I pass to the second report, Document D-641(b). It is part of the same document and is put in as Exhibit GB-191. It is a report covering the next 6 months from September 1, 1940. . .
THE PRESIDENT: Are you not reading Page 3?
COL. PHILLIMORE: If Your Lordship pleases, I have read a great deal of the report and there are passages that I had not considered important.
THE PRESIDENT: I haven’t myself read it, but I think. . .
COL. PHILLIMORE: If I might read the first two paragraphs on Page 3:
“By the middle of October submarines were sinking merchant vessels without any regard to the safety of the crews. Yet 4 months later the Germans were still officially claiming that they were acting in accordance with their prize ordinance. Their own semi-official commentators, however, had made the position clear. As regards neutrals, Berlin officials had early in February stated that any neutral ship that is either voluntarily or under compulsion bound for an enemy port—including contraband control harbors—thereby loses its neutrality and must be considered hostile. At the end of February the cat was let out of the bag by a statement that a neutral ship which obtained a navicert from a British consul in order to avoid putting into a British contraband control base was liable to be sunk by German submarines, even if it was bound from one neutral port to another. As regards Allied ships, in the middle of November 1939 a Berlin warning was issued against the arming of British vessels. By that date a score of British merchantmen had been illegally attacked by gunfire or torpedo from submarines, and after the date some 15 more unarmed Allied vessels were torpedoed without warning. It is clear therefore that not only was the arming fully justified as a defensive measure but also that neither before nor after this German threat did the German submarines discriminate between armed and unarmed vessels.”
The last paragraph is merely a summing-up; it does not add.
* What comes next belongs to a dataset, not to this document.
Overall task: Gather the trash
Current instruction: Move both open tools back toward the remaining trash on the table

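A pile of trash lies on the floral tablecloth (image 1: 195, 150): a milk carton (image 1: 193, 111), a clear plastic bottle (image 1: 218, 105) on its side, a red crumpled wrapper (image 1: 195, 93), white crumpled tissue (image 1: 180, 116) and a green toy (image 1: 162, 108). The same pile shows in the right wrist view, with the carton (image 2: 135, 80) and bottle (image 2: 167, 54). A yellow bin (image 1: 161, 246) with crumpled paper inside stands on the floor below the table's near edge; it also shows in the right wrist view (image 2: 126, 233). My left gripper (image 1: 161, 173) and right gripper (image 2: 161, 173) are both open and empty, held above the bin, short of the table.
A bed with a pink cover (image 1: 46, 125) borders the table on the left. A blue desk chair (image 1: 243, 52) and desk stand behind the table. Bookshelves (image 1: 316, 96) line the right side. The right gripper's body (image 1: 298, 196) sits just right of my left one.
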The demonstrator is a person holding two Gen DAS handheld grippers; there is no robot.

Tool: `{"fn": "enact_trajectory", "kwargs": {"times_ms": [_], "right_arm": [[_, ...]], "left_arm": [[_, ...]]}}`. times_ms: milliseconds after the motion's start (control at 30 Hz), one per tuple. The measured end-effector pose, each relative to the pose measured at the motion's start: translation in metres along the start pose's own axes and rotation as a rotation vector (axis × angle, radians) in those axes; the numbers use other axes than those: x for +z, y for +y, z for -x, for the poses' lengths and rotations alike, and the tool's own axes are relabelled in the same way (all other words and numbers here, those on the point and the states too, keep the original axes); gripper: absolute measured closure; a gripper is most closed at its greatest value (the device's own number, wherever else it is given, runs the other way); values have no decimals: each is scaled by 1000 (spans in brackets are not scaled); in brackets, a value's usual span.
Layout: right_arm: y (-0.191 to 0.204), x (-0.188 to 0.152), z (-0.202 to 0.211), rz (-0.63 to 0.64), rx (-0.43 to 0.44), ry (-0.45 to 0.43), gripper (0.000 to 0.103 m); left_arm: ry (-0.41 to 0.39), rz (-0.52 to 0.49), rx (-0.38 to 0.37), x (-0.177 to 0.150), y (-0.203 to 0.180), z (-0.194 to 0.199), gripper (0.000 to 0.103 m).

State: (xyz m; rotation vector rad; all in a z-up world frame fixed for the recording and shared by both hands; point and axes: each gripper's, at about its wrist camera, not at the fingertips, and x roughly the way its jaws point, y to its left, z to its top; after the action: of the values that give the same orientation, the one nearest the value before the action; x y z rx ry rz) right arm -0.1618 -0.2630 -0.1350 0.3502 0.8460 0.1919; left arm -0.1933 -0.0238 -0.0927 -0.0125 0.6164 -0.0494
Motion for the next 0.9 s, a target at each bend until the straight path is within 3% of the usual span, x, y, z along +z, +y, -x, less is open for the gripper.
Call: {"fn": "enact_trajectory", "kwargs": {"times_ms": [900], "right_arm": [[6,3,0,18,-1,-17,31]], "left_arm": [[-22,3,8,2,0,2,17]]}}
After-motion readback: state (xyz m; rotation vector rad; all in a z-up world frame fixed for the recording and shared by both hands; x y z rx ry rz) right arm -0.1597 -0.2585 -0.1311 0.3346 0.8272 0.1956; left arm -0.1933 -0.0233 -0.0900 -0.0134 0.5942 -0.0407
Turning to D-641(b), which is a similar report covering the next 6 months, if I might read the first five paragraphs of Page 1:
“On the 30th January 1941 Hitler proclaimed: ‘Every ship, with or without convoy, which appears before our torpedo tubes is going to be torpedoed. On the face of it, this announcement appears to be uncompromising; and the only qualification provided by the context is that the threats immediately preceding it are specifically addressed to the peoples of the American Continent. German commentators, however, subsequently tried to water it down by contending that Hitler was referring only to ships which attempted to enter the area within which the German ‘total blockade’ is alleged to be in force.